The initial call to the RNN-LSTM prediction function lstm_pred occurs in the function named main. The input to the function consists of:

player = ‘Aaron Rodgers’ (This is the name of the player)
n_periods = 16 (In this example we are beginning at the start of the season and predicting all 16 games of the 2019 season)
col = 85 (Aaron’s 2005 data begins in the 85th column of the dataframe)

pred_points = lstm_pred(player, n_periods, col)
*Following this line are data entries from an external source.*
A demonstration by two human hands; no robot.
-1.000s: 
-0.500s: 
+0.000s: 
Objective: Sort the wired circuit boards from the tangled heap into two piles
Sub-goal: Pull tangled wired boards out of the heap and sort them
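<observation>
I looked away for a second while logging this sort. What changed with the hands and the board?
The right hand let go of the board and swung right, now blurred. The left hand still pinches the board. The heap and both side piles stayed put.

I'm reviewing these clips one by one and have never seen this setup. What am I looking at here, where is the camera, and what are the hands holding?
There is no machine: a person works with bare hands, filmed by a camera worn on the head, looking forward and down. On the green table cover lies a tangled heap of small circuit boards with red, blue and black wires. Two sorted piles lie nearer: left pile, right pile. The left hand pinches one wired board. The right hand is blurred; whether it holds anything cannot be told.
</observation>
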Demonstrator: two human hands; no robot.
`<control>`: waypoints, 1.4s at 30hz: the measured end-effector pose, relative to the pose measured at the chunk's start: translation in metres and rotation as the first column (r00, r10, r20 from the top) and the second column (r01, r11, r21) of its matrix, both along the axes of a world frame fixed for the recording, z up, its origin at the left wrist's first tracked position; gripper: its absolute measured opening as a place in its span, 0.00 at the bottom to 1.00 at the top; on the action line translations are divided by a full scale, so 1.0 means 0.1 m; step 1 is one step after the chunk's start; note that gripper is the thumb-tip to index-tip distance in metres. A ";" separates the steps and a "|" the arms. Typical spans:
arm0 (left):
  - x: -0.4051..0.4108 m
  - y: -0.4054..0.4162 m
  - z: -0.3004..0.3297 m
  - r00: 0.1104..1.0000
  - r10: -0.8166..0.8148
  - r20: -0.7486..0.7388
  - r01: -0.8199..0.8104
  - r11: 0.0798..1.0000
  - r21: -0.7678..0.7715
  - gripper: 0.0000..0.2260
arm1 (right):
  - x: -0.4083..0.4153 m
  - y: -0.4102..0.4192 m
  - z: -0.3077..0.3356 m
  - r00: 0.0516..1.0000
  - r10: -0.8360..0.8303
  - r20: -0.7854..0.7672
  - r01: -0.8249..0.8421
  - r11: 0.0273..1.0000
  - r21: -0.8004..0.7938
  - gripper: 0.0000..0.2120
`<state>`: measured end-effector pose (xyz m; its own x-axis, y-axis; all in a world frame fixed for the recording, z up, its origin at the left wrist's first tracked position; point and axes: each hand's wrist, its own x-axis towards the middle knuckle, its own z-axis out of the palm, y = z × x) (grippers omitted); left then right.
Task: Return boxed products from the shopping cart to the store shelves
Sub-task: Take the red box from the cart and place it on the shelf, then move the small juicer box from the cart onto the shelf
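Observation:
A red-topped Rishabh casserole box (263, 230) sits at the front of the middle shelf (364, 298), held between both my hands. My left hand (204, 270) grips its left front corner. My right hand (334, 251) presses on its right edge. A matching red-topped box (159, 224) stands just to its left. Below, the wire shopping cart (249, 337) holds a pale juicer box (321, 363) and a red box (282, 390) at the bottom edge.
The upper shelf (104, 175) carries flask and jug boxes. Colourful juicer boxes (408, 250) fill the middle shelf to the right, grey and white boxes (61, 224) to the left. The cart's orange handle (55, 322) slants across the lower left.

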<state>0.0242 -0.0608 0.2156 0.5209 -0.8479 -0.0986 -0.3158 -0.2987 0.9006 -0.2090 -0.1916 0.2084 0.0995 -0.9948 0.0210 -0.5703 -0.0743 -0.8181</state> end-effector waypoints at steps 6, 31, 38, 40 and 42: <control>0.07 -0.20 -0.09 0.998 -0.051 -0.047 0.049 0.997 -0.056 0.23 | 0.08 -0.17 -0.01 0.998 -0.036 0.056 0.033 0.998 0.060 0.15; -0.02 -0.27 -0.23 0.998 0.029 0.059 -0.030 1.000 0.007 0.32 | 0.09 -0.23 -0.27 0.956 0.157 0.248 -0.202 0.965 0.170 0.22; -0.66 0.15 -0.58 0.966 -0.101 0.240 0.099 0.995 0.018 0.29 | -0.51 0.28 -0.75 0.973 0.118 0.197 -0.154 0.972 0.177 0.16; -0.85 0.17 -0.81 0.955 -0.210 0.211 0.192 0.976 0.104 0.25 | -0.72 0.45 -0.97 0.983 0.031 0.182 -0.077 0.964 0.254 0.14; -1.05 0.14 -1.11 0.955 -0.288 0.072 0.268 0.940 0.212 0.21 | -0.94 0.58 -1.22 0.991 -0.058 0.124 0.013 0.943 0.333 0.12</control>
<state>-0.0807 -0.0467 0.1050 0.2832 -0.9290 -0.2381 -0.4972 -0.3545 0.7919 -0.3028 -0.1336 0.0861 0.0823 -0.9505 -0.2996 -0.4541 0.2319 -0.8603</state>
Using these three inputs, let’s take a close look at lstm_pred.

def lstm_pred(p, np, c):
    series = make_series(p, c)
    X = series.values
    supervised = timeseries_to_supervised(X, 1)
    supervised_values = supervised.values

    # Split data into train and test-sets
    train, test = supervised_values[0:-np], supervised_values[-np:]

    # Transform the scale of the data
    scaler, train_scaled, test_scaled = scale(train, test)

    # Fit the model
    lstm_model = fit_lstm(train_scaled, 1, 100, 1)

    # Forecast the entire training dataset to build up state for forecasting
    train_reshaped = train_scaled[:, 0].reshape(len(train_scaled), 1, 1)
    lstm_model.predict(train_reshaped, batch_size=1)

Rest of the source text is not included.